Firebacks were made of iron for fireplaces, sometimes cast with the coat-of-arms of the owner or the date of construction. In Pennsylvania were famous iron workers, and there is a collection of iron firebacks in the museum at Memorial Hall, Philadelphia. At Mount Vernon is a fireback with the Fairfax coat-of-arms which Washington took from Belvoir, the estate of Lord Fairfax, adjoining Mount Vernon.
Illustration [317] shows a chimney piece in the west parlor at Mount Vernon. Washington’s coat-of-arms is carved at the top, and his crest and initials are cast in the fireback. In the panel over the mantel is a painting which was sent to Lawrence Washington in 1743, by Admiral Vernon, in acknowledgment of the courtesy shown by Lawrence Washington to his old commander, in naming the estate Mount Vernon. The painting represents Admiral Vernon’s fleet at Cartagena.

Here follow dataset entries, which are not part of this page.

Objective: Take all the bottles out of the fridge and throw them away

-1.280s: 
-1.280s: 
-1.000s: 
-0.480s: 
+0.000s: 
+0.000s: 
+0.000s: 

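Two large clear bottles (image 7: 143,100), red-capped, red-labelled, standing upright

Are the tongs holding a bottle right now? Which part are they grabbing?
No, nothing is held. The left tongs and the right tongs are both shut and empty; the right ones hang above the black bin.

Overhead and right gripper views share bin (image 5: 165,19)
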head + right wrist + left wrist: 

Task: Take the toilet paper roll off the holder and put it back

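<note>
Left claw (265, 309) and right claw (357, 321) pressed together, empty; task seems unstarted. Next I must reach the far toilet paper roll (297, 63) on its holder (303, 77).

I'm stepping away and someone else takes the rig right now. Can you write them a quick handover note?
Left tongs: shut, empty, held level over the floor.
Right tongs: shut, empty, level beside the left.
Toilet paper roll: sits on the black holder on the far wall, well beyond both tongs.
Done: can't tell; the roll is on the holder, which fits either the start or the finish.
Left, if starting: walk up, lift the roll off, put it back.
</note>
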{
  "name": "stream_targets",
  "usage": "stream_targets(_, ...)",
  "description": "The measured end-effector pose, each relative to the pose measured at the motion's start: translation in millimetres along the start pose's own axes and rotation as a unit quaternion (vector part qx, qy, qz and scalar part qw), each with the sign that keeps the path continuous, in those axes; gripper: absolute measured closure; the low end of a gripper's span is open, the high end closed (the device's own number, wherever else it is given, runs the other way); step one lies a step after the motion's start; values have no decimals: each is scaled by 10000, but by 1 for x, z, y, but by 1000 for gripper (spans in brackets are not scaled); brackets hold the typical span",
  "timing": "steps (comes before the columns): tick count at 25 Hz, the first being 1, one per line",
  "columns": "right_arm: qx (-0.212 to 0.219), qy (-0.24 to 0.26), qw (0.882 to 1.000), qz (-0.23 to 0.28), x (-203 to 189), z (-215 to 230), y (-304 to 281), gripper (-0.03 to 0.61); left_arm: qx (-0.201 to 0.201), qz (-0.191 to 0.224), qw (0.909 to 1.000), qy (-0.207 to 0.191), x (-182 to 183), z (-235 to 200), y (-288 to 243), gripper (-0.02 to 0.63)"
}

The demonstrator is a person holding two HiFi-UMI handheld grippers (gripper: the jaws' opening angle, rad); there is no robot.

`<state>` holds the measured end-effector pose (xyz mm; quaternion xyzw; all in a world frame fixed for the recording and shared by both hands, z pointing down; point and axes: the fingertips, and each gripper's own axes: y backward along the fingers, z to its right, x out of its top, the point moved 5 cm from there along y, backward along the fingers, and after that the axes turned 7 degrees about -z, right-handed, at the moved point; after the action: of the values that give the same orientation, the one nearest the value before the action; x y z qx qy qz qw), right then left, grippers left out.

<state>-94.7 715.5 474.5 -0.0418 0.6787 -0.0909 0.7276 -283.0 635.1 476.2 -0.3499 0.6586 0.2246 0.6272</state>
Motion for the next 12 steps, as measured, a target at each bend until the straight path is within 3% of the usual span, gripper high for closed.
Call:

About 1750 the hob-grate was invented. Illustration [318] shows a mantel and fireplace with a hob-grate in the house of Charles R. Waters, Esq., of Salem. The fireplace was filled in with brick or stone at each side, and the grate set between.
Illus. 317.—Mantel at Mount Vernon, 1760-1770.
The bars, of course, are of iron for holding coal, and the sides of the grate are of brass. These were at first called “cat-stones” to distinguish them from “fire-dogs,” but later they were named “hob-grates.”
Illus. 318.—Mantel with Hob-grate, 1776.